Op 1 maart 2014 is de wet in verband met de uitbreiding van biometrische kenmerken in de vreemdelingenketen (Wbvk) in werking getreden. Volgens de Adviesraad Migratie (15 juli 2025) is het nut van de in de wet opgenomen bevoegdheden inmiddels voldoende aangetoond.

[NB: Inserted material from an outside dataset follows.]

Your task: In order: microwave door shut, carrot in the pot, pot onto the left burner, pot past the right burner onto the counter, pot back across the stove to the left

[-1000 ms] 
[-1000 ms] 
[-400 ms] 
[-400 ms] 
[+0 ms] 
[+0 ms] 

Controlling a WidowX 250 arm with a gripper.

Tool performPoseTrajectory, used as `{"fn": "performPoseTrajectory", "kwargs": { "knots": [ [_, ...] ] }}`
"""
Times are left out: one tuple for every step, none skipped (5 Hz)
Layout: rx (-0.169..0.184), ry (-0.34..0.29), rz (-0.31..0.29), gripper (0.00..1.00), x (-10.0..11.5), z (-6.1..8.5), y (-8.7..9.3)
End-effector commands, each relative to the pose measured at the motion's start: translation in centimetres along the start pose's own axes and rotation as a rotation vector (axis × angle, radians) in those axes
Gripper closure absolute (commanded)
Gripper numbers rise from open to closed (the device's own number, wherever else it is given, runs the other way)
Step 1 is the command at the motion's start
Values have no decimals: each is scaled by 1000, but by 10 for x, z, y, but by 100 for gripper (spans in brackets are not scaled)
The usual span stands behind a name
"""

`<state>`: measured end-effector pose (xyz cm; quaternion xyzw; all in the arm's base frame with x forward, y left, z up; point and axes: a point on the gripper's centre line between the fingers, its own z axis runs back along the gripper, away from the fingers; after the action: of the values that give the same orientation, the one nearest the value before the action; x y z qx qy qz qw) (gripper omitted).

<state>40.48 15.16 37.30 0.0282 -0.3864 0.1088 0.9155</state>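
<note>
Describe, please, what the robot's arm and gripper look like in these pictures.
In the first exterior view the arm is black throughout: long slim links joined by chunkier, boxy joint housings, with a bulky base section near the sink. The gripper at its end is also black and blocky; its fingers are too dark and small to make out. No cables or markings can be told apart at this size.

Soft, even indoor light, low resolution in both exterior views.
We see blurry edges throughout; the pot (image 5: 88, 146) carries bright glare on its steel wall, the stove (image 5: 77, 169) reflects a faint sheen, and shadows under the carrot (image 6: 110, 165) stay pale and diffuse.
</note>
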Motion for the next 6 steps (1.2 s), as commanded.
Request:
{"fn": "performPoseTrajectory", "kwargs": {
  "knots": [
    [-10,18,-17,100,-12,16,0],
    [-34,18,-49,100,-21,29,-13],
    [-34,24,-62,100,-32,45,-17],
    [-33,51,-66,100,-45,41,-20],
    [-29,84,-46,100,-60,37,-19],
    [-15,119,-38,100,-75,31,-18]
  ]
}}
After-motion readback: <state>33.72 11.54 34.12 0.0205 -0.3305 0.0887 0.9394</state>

Ook beveelt de Adviesraad aan om meer toezicht te houden op de toepassing van het PIL door middel van interne controle

In die wet werden bevoegdheden opgenomen voor de volgende, aan elkaar gerelateerde, maatregelen:

  1. Een uitbreiding van de categorieën vreemdelingen waarbij afname van tien vingerafdrukken en een gezichtsopname toegestaan wordt;
  2. De centrale opslag van deze gegevens in de Basisvoorziening vreemdelingen; en
  3. De koppeling van biografische en biometrische gegevens aan één (toe te kennen) vreemdelingennummer.

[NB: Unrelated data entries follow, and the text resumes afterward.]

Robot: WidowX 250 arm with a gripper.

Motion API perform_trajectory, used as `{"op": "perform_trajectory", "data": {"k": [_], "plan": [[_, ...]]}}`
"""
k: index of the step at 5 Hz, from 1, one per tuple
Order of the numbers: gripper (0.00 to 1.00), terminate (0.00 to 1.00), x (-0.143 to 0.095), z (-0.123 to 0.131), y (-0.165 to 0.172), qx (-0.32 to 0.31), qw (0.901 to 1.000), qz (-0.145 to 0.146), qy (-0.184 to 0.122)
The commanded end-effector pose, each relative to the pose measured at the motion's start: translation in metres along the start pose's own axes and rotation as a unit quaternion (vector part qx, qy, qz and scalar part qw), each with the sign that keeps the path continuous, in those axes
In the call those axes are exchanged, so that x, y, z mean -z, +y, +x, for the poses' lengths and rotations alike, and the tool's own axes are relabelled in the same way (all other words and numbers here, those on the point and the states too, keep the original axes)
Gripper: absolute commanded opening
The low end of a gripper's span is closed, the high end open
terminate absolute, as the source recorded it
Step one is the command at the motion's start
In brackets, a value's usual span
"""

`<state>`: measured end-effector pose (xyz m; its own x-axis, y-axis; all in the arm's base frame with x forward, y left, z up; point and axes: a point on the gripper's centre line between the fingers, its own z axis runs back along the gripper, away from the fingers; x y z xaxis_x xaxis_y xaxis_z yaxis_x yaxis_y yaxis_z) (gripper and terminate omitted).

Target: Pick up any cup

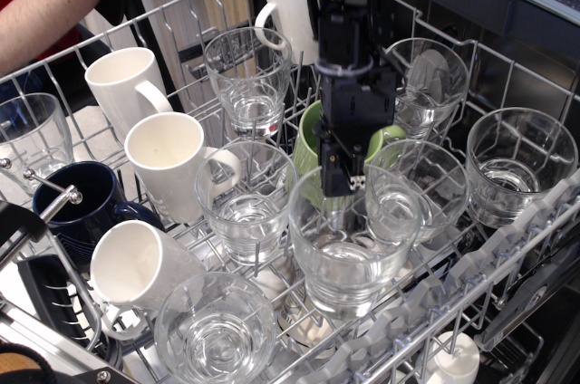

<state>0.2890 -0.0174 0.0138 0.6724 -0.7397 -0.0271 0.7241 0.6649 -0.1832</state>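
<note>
I see a dishwasher rack (pixel 507 248) holding several clear glass tumblers. My black gripper (pixel 345 187) comes down from the top centre and is shut on the rim of one clear cup (pixel 349 248). That cup hangs lifted above the rack, in front of the green mug (pixel 310 144). Other alike tumblers stand at the back left (pixel 247 76), front left (pixel 216 330), centre left (pixel 243 207), right (pixel 519 167) and back right (pixel 426 81). One finger is inside the cup and one outside.
White handled mugs stand at the left (pixel 127 85), (pixel 172 162), (pixel 140 266) and at the back (pixel 288 13). A dark blue mug (pixel 77 203) is at the far left. A person's arm (pixel 54 4) shows at the top left. The wire tines surround everything.
</note>
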Motion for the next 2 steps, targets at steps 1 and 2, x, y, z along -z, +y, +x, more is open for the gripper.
{"op": "perform_trajectory", "data": {"k": [1,2], "plan": [[0.00,0.00,-0.059,-0.001,-0.008,0.041,0.9980,0.042,-0.020],[0.00,1.00,-0.073,-0.001,-0.004,0.063,0.9954,0.071,-0.015]]}}
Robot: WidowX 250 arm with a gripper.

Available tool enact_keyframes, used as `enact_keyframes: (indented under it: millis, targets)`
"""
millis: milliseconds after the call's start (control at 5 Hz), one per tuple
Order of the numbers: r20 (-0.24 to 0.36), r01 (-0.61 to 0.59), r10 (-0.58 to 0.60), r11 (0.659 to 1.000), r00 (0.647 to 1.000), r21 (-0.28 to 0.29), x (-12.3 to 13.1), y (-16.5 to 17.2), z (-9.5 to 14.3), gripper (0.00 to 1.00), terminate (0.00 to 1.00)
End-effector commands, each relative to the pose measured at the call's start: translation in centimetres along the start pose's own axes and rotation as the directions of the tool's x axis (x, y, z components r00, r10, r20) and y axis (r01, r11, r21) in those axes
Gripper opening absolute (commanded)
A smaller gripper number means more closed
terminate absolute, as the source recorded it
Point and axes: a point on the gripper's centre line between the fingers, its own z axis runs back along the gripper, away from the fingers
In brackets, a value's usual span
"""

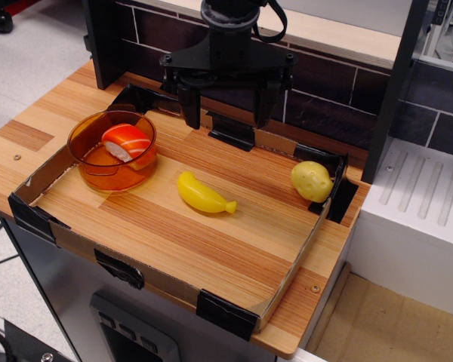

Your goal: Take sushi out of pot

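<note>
The sushi (126, 141), orange-red with white stripes over a white base, lies inside the round translucent orange pot (87, 154) at the left of the wooden table. My black gripper (228, 105) hangs at the back centre, above the table and well to the right of the pot. Its two fingers (190, 105) point down with a wide gap between them and nothing held.
A yellow banana (202, 194) lies mid-table. A pale yellow potato (311, 181) sits at the right, by the low cardboard rim (291, 275) that borders the work area. A dark brick-pattern wall (325, 90) stands behind. A white surface (415, 204) adjoins on the right.
</note>
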Motion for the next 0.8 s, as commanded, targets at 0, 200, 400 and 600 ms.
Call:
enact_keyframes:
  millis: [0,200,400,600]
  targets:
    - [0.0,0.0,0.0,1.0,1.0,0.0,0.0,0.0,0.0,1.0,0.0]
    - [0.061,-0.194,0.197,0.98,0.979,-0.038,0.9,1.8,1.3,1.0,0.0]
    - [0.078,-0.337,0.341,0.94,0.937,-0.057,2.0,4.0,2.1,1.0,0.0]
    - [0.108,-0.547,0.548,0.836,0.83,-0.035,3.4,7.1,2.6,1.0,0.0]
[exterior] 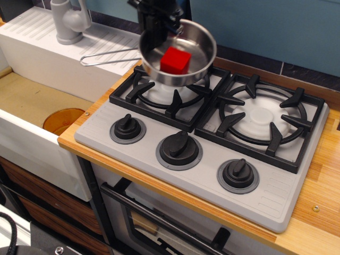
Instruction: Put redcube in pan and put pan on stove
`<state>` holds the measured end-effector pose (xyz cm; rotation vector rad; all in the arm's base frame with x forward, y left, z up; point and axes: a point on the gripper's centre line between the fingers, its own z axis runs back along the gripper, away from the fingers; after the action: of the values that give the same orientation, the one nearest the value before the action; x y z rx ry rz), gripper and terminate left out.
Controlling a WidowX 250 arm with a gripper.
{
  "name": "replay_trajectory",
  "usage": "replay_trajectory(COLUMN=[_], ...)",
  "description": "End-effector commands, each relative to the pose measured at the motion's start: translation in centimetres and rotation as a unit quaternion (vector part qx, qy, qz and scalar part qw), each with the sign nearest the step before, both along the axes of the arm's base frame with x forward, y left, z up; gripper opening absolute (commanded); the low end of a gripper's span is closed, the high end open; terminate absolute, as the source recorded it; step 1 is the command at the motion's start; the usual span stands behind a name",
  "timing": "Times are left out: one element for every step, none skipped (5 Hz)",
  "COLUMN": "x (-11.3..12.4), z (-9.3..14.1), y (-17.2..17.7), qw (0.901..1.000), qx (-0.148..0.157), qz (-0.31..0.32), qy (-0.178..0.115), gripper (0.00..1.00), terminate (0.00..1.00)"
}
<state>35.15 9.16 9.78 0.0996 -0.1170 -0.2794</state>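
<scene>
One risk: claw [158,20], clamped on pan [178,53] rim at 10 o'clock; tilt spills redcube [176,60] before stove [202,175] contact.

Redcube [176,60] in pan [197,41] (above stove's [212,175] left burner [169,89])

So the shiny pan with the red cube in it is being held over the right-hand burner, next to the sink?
Not quite. In the observation.image view the pan, with the red cube inside, is held by the end effector over the left burner, the one nearest the sink.
</scene>
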Motion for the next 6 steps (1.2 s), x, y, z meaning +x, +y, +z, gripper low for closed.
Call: replay_trajectory(x=[1.1, 1.2, 1.2, 1.3, 1.6, 1.6], z=[1.1, 0.1, -0.9, -1.4, -1.1, -0.4], y=[2.6, 3.4, 3.6, 3.1, 2.7, 2.2], qw=[0.9994, 0.9993, 0.9990, 0.9989, 0.9989, 0.9991], qx=[0.010, 0.004, -0.003, -0.010, -0.015, -0.011], qz=[-0.016, -0.019, -0.023, -0.020, -0.021, -0.019], qy=[-0.030, -0.033, -0.039, -0.041, -0.039, -0.036], gripper=[0.00, 0.00, 0.00, 1.00, 1.00, 1.00], terminate=[0.00, 0.00, 0.00, 0.00, 0.00, 0.00])
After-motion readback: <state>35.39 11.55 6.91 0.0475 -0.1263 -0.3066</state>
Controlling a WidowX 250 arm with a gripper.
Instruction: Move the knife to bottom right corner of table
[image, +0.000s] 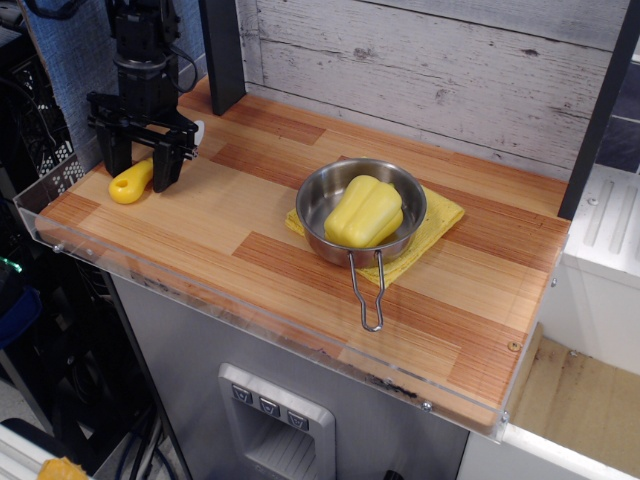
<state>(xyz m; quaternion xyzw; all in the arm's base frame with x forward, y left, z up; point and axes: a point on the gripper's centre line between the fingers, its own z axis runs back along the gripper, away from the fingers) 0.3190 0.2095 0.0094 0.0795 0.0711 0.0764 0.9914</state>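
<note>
The knife (131, 181) lies flat near the table's left end, its yellow handle with the hole pointing toward the front left. Most of its pale blade is hidden behind my gripper; only a sliver shows by the right finger. My black gripper (141, 172) is open and points straight down over the knife. One finger stands on each side of the handle, low near the wood. The striped wooden table (260, 255) has a clear acrylic rim.
A steel pan (361, 215) with a wire handle toward the front sits on a yellow cloth (437, 222) at mid table. A yellow pepper-shaped block (364, 212) lies in it. A black post (222, 55) stands at the back left.
</note>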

In artikel 115 van de Vreemdelingenwet 2000 werd bepaald dat deze bevoegdheden twaalf jaar na inwerkingtreding van de wet zouden vervallen. Het nu voorliggende voorstel heeft betrekking op het laten vervallen van artikel 115 Vw 2000, waarmee deze bevoegdheden voor onbepaalde tijd van kracht blijven. Wel beveelt de Adviesraad aan om de continuering van de bevoegdheden uit de Wbvk samen te laten gaan met een wettelijke verplichting om – indien van toepassing – het Protocol Identificatie en Labeling (PIL) ook altijd te volgen en deze verplichting op te nemen in een algemeen verbindend voorschrift, het Vreemdelingenbesluit 2000. Ook beveelt de Adviesraad aan om meer toezicht te houden op de toepassing van het PIL door middel van interne controle.